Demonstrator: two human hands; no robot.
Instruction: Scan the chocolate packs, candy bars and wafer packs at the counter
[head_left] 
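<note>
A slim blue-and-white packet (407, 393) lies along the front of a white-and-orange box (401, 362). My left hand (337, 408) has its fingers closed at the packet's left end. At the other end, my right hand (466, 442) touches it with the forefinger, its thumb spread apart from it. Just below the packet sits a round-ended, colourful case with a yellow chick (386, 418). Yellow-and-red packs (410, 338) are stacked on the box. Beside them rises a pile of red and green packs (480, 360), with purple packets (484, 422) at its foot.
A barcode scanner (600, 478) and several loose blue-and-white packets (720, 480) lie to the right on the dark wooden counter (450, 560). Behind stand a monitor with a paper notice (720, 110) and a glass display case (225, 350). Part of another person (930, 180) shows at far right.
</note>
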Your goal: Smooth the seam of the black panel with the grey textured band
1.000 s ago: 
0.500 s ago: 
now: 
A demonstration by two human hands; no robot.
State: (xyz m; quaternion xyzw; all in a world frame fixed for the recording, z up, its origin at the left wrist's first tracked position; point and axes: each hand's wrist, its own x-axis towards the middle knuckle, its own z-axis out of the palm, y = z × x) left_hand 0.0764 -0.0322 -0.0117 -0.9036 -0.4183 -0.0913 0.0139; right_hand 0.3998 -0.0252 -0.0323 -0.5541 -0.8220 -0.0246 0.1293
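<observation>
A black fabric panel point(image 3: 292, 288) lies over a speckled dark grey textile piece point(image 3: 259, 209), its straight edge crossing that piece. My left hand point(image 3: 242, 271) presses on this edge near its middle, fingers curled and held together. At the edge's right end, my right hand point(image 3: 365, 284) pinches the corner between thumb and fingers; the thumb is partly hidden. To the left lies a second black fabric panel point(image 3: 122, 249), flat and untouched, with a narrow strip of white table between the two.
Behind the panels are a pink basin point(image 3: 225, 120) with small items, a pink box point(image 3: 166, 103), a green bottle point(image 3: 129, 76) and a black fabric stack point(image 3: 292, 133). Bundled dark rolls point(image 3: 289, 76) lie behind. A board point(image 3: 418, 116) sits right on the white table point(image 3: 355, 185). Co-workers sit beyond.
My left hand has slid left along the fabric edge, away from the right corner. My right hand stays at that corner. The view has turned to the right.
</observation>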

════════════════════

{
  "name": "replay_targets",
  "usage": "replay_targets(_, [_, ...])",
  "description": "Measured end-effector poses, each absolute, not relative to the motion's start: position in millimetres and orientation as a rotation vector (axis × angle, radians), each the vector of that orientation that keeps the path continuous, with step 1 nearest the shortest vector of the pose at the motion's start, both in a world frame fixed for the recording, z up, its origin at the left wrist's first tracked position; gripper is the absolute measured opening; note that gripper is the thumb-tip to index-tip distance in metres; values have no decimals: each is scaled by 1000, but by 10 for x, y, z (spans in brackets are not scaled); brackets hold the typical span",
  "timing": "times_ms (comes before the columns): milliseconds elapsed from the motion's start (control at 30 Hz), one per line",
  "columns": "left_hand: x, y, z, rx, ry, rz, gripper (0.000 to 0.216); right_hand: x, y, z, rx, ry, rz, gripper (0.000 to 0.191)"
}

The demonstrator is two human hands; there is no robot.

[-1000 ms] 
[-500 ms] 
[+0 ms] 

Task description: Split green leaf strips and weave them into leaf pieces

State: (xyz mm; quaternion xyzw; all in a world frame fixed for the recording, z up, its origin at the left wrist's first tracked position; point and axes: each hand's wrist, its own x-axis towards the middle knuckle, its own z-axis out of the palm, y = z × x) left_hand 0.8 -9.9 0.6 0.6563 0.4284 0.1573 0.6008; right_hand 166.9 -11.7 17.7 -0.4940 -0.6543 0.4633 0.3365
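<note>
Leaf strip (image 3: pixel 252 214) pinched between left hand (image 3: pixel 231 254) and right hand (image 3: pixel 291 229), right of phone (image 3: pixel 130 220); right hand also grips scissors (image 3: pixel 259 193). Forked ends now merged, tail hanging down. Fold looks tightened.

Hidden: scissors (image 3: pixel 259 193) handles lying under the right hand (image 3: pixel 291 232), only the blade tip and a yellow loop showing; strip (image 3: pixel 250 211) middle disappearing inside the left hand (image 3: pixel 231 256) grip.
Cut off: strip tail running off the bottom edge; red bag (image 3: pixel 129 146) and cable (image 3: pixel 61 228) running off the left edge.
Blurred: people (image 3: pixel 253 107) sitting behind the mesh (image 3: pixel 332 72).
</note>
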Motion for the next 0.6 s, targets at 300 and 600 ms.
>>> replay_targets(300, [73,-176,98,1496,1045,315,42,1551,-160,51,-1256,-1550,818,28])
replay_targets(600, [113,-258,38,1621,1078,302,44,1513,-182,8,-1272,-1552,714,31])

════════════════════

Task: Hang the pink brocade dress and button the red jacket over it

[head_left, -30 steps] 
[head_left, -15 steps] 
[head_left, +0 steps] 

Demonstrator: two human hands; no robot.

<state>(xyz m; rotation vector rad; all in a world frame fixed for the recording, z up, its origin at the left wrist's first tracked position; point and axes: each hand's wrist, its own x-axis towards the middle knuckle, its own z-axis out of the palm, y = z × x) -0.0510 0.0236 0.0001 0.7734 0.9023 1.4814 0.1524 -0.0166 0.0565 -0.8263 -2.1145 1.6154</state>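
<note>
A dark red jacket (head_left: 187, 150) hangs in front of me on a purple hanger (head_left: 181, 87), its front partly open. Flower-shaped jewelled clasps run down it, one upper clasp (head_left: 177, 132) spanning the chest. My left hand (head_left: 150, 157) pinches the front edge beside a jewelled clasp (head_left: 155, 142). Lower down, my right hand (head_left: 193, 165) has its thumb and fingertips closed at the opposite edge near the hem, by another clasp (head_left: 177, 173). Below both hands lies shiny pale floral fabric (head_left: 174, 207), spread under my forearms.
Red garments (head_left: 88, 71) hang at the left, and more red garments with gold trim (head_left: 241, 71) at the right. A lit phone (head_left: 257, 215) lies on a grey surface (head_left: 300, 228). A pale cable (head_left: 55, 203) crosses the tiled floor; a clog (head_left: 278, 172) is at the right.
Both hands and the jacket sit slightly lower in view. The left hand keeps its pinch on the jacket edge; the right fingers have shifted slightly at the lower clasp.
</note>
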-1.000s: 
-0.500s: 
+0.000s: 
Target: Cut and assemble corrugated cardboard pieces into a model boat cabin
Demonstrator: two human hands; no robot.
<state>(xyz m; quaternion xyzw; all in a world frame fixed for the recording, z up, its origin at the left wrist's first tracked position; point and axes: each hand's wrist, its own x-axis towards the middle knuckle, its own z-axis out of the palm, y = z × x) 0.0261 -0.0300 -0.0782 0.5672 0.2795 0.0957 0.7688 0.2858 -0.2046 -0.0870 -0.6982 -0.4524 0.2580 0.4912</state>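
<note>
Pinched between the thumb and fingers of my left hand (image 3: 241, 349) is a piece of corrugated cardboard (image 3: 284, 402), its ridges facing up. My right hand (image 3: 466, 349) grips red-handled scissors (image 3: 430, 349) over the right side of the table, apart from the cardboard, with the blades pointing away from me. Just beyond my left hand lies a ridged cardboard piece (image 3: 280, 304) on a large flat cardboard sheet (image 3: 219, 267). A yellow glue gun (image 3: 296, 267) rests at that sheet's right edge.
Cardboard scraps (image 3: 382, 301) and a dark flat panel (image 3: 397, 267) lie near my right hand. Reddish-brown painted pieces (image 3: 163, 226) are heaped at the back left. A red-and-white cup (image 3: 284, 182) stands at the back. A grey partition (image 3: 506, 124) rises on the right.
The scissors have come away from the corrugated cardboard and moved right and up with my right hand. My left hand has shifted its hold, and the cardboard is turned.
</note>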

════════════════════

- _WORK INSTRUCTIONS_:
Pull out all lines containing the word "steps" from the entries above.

- _WRITTEN RESPONSE_:
[head_left, -30 steps] 
[head_left, -15 steps] 
[head_left, +0 steps] 

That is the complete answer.